A new study has found a way to measure the amount of urine in public swimming pools. Researchers from the University of Alberta have found that in a pool of 833,000 liters – which is one-third the size of an Olympic pool – there was 75 liters of urine. That tallies up to be the equivalent of 20 large milk jugs. A second swimming pool that was tested was half the size and found to have 26.5 liters of urine in its water.
The team collected water samples from swimming pools and hot tubs at various hotels and recreation facilities in two Canadian cities. They measured the amount of urine by determining the levels of a sweetener called acesulfame potassium or Ace-K. This sweetener is found in a majority of foods from yogurt to soup and does not readily break down in pool water.
Study co-author Lindsay Blackstock, a PhD student of analytical and environmental toxicology says, “Even though no one would admit to peeing in a pool, obviously somebody has to be doing it. There is no other explanation for that (substance) to be present in the pools.”
The sharp smell of chlorine that is often detected in public water facilities is the result of chemicals that form from chlorine mixing with body oil, sweat and urine. Aside from being unpleasant, high levels of urine can be a potential health hazard.
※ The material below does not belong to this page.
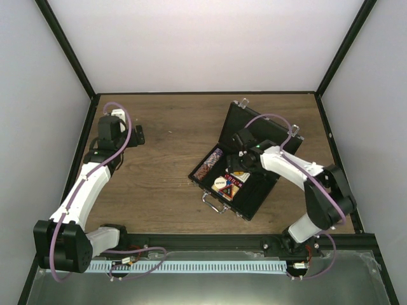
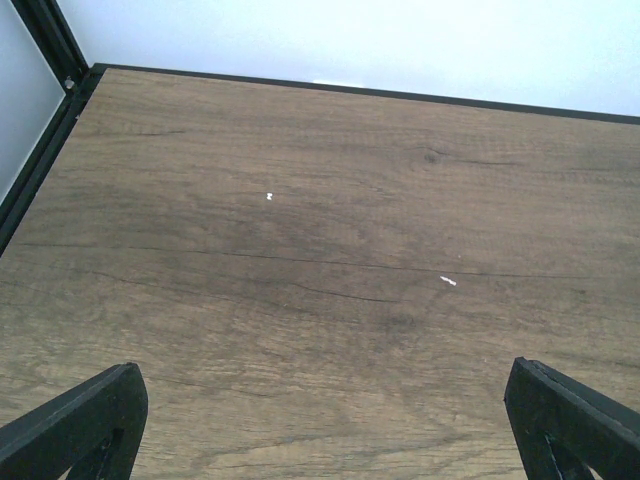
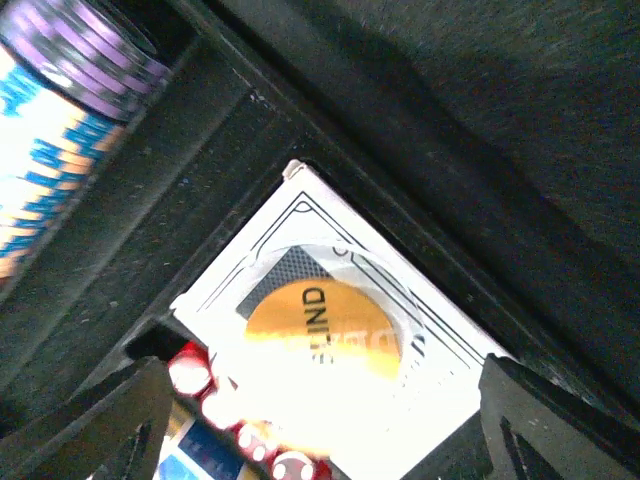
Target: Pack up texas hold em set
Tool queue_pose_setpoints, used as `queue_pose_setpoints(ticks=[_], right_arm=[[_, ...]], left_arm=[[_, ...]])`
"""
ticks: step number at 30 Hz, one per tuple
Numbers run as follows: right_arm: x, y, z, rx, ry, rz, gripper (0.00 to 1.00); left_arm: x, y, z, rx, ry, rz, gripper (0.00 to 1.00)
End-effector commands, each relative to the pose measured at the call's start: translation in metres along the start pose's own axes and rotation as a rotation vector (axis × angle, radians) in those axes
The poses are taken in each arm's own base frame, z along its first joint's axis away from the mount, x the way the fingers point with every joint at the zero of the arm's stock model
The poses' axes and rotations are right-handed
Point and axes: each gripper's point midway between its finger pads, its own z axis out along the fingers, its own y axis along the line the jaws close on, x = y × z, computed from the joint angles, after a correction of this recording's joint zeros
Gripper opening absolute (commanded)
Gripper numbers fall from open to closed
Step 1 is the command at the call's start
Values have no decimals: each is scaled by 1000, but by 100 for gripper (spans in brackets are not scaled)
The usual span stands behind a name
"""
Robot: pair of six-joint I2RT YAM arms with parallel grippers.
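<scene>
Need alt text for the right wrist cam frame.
Close-up into the black case: an orange round button lies on a white card deck in its slot. Purple chips sit upper left, red dice at the bottom edge; the jaws stand wide apart at the lower corners, holding nothing.

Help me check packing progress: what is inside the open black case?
A row of chips, a card deck with an orange BLIND button on it, and red dice. The right gripper hides part of the case; the deck covers whatever lies beneath.
</scene>
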Motion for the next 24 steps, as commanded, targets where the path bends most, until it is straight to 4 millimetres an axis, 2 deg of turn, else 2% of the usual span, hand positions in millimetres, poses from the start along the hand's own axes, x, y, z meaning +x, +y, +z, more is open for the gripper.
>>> queue_pose_setpoints(ticks=[1, 6, 10, 16, 24], right_arm=[[-27, 7, -59, -55, -135, -7, 89], [-43, 1, -127, -69, -288, -25, 100], [-57, -21, -165, -59, -377, 21, 100], [-74, -76, -201, -55, -480, 138, 100], [-80, -112, -229, -4, -558, 191, 100]], left_arm=[[-2, -2, -4, 6, -10, -5, 100], [-2, -2, -3, 8, -11, -9, 100], [-2, -2, -4, 7, -14, -11, 100], [-2, 0, -4, -2, -16, -9, 100], [-1, 0, -3, -2, -11, -10, 100]])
When chlorine reacts with urine it forms a host of potentially toxic compounds called disinfection byproducts.
University researchers point out that this is not about the North American diet and that Ace-K has been detected in people’s urine in China as well, a country that has the same issue with urine in swimming pools.
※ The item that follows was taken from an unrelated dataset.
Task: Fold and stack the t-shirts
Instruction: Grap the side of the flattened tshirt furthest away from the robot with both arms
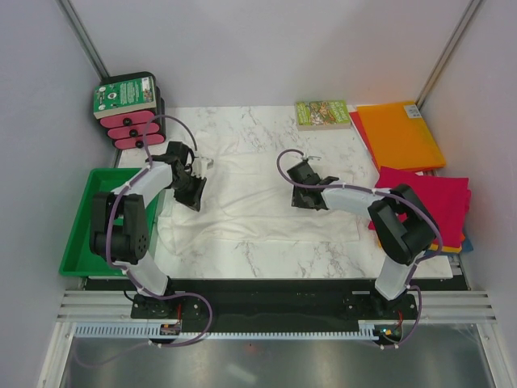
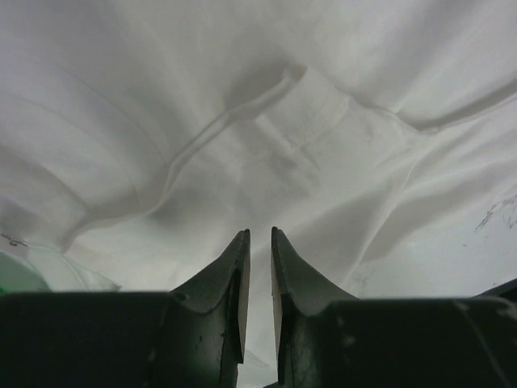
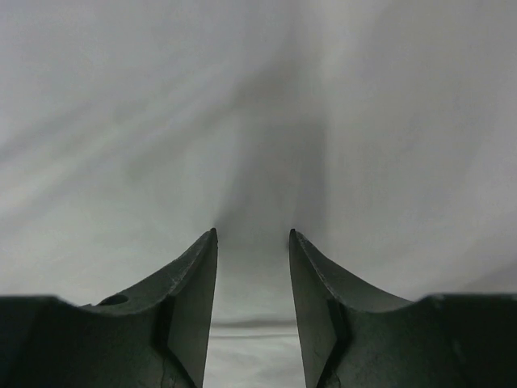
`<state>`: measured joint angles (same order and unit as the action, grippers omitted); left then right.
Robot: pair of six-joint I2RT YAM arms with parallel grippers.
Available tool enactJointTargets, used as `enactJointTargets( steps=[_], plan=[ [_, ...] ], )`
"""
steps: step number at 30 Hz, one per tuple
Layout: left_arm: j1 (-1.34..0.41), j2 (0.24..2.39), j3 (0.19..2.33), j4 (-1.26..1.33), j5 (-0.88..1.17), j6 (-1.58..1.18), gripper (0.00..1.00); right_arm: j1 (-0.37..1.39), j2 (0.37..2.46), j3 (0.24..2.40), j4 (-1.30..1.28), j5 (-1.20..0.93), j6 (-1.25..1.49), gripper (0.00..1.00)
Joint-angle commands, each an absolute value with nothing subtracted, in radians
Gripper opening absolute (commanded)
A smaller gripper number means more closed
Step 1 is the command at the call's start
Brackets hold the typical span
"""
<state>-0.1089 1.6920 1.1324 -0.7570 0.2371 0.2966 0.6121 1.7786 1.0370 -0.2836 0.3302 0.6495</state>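
Over the thin, wrinkly white cloth t-shirt (image 1: 258,204) spread on the counter (image 1: 283,260), left jaws stand narrowly parted, right jaws wider.

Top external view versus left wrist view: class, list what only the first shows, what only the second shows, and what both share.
Only top external: the right gripper, green tray, small book, orange t-shirt and magenta t-shirt. Only left wrist: a ribbed band stitched into the cloth, jaws narrowly apart. Both: the white t-shirt and the left gripper.
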Motion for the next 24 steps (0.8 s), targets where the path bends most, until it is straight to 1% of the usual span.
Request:
enactJointTargets(
  steps=[1, 6, 10, 17, 21, 22, 24],
  plan=[
    [-0.115, 1.707, 1.097, -0.877, 0.229, 0.382, 0.23, 0.612, 1.784, 0.976, -0.285, 0.310, 0.706, 0.48],
    [-0.120, 1.723, 1.013, -0.948, 0.230, 0.426, 0.22, 0.633, 1.706, 0.862, -0.290, 0.299, 0.749, 0.48],
    [-0.121, 1.645, 0.896, -0.963, 0.222, 0.460, 0.22, 0.660, 1.625, 0.776, -0.307, 0.301, 0.794, 0.48],
    [-0.121, 1.519, 0.801, -1.003, 0.206, 0.514, 0.22, 0.698, 1.480, 0.649, -0.354, 0.308, 0.850, 0.49],
    [-0.123, 1.483, 0.833, -1.035, 0.226, 0.532, 0.22, 0.704, 1.437, 0.661, -0.382, 0.349, 0.838, 0.49],
    [-0.123, 1.474, 0.848, -1.032, 0.221, 0.532, 0.22, 0.704, 1.431, 0.684, -0.408, 0.373, 0.822, 0.49],
    [-0.121, 1.442, 0.929, -1.005, 0.215, 0.511, 0.22, 0.701, 1.417, 0.809, -0.445, 0.441, 0.754, 0.51]
  ],
)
Ernest Blatchley, an environmental engineer at Purdue University says, “I think you can assume that if people are using your pool, they’re peeing in it.” While no one is suggesting people stop swimming, Blatchley does say that the simplest solution is for people to just stop peeing in pools.
“I view it like second hand smoke,” Blatchley says. “It’s disrespectful and potentially dangerous.” He adds that once pee becomes present in a pool, the only way to get rid of it is to replace the water.
“It’s not uncommon for water in a pool to go unchanged for years,” he says, since many pool owners add water as needed however, the longer water sits in a pool the worse it gets. His own research has shown that over time as people add more chemicals to the water (rather than replace it), the old water converts to form chloride that encourages the formation of more disinfection byproducts.
The study was published in Environmental Science & Technology Letters.